Variation in CytOx kinetics depending on mitochondrial protein concentrations. The activity of CytOx kinetics was measured using 1.128, 0.562, 0.276 and 0.054 mg/mL mitochondrial concentrations at 0, 5, 10 and 40 µM cytochrome c (substrate of CytOx) in the presence of 18 mM ascorbate, which was used to reduce cytochrome c. (A) in the presence of 5 mM ADP, (B) in the presence of 5 mM ATP + RS (10 mM PEP + 160 U/mL PK). The activity of CytOx measured in the presence of ADP as well as ATP + RS at lower (0.054 mg/mL) concentration of RHM was significantly different (p ≤ 0.0001) from all other higher mitochondrial protein concentrations when a regular two-way ANOVA with Bonferroni Post hoc test was applied to the data consisting of n = 4 individual experiments.

Figure 3

Comparison of CytOx kinetics to mitochondrial membrane potential and ROS production measurements. The kinetics of CytOx activity was measured in 1.128 mg/mL ± 0.07 mitochondria (A) and was correlated with the membrane potential (B) and ROS productions (C) performed by spectrofluorometry (n = 4 individual experiments). Similarly, measurements were also performed using 0.054 mg/mL ± 0.004 mitochondria, i.e., CytOx kinetics (D), ΔΨ_m (E) and ROS (F). Additionally, membrane potential (G) and ROS production (H) were also measured by flow cytometry (n = 3 individual experiments) in 0.054 mg/mL ± 0.004 mitochondria.
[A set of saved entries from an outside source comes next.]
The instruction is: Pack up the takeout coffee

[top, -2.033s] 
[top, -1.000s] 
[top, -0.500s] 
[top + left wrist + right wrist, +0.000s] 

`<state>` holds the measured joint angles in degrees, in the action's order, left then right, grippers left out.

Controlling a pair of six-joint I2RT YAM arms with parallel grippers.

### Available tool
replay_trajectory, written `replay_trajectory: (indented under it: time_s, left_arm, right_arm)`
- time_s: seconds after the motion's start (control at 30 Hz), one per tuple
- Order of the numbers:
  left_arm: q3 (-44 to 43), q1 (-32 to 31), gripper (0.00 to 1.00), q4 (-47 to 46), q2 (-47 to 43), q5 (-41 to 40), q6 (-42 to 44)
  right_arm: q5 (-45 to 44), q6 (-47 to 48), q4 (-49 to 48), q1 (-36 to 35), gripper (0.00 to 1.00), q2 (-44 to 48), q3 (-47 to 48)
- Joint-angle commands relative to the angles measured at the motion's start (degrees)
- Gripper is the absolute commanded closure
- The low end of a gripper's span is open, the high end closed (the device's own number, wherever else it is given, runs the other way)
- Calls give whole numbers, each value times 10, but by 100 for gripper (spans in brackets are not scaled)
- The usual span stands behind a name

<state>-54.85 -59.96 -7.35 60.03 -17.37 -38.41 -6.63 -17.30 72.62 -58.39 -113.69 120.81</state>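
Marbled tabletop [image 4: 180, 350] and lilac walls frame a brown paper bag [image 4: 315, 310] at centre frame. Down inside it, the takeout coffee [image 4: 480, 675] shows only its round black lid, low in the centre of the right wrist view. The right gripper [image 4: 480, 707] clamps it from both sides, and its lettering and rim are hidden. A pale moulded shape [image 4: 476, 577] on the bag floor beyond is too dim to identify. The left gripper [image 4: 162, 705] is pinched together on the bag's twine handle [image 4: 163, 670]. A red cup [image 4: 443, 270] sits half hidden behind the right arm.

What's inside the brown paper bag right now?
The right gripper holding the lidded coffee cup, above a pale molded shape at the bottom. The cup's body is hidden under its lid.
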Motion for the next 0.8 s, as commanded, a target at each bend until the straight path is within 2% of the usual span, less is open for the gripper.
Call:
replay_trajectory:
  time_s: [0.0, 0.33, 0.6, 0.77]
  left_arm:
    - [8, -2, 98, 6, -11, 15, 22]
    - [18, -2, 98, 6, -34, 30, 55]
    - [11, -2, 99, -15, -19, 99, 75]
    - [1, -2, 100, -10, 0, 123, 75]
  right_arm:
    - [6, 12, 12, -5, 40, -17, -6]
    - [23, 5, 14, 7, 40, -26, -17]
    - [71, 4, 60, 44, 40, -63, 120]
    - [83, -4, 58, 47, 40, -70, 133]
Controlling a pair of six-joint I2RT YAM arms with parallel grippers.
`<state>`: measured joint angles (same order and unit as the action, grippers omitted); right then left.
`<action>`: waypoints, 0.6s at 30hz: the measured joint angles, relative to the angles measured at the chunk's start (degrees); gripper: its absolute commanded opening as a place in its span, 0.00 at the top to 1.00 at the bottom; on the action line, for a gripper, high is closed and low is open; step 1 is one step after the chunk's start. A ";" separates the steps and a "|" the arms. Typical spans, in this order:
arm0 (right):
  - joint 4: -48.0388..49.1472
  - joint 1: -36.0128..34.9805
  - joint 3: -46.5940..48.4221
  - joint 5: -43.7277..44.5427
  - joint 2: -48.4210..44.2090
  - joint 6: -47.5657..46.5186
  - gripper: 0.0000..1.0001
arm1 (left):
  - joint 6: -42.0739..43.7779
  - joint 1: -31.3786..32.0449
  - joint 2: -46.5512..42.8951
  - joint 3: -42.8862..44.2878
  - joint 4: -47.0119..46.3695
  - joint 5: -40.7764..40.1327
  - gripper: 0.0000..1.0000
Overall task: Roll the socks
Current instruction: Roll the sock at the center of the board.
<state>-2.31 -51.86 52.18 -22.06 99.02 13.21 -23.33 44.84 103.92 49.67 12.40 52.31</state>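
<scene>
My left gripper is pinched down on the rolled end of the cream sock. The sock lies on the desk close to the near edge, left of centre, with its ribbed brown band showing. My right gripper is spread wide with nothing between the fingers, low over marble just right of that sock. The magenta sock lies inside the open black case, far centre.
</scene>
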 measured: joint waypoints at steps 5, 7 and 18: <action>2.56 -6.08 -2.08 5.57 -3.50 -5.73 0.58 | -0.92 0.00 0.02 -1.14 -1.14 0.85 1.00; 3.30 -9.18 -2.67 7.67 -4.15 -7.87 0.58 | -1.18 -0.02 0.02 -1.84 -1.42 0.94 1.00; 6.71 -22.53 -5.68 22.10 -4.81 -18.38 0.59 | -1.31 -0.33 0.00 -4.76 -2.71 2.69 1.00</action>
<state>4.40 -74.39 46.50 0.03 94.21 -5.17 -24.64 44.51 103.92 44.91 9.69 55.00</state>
The concentrations of added substrates were: 5 mM ADP or 5 mM ATP + RS (10 mM PEP + 160 U/mL PK). Each sample was measured at 0, 5, 10 or 40 µM cytochrome c used as a substrate for CytOx. All measurements were performed in the presence of 18 mM ascorbate which was added to reduce cytochrome c. A regular two-way ANOVA with Bonferroni Post hoc test was applied and following p values were found showing significant differences between different groups based on cytochrome c concentrations; p ≤ 0.0001 for (A); p ≤ 0.0001 for (B); p ≤ 0.0001 for (C); p ≤ 0.01 for (D); p ≤ 0.05 for (E) and p ≤ 0.0001 for (F). * p ≤ 0.05; ** p ≤ 0.01; *** p ≤ 0.001.

Figure 4

Effect of antimycin A on CytOx kinetics, mitochondrial membrane potential and ROS production. Samples were prepared by adding 0.054 mg/mL ± 0.004 freshly isolated rat heart mitochondria to a total volume of 0.5 mL kinetics measuring buffer in the presence or absence of 45 µM antimycin A. (A) The kinetics of CytOx activity was measured polarographically in the absence of nucleotides (control) or in the presence of 5 mM ADP or 5 mM ATP + RS (10 mM PEP + 160 U/mL PK) at increasing cytochrome c concentrations of 0, 5, 10 and 40 µM using 18 mM ascorbate to reduce cytochrome c. (B) The CytOx kinetics was measured in the presence of 45 µM antimycin A. For n = 5 individual experiments, a regular two-way ANOVA with Bonferroni Post hoc test was applied. Significant differences (p ≤ 0.0001) were found (in case of both A and B) for ATP + RS in comparison to control and ADP, while the differences between the control and ADP were not significant. Furthermore, cytochrome c concentrations were found to be significantly (p ≤ 0.0001) affecting the oxygen consumption rates. Mitochondrial membrane potential (C) and ROS production (D) were performed by flow cytometry. A standard one-way ANOVA with Tukey’s Post hoc analysis was performed with data from n = 5 measurements (* p ≤ 0.05; ** p ≤ 0.01; *** p ≤ 0.001).

Figure 5

Schematic representation of variations in mitochondrial functional components under different physiological states, e.g., relaxed, activated and activated under work load.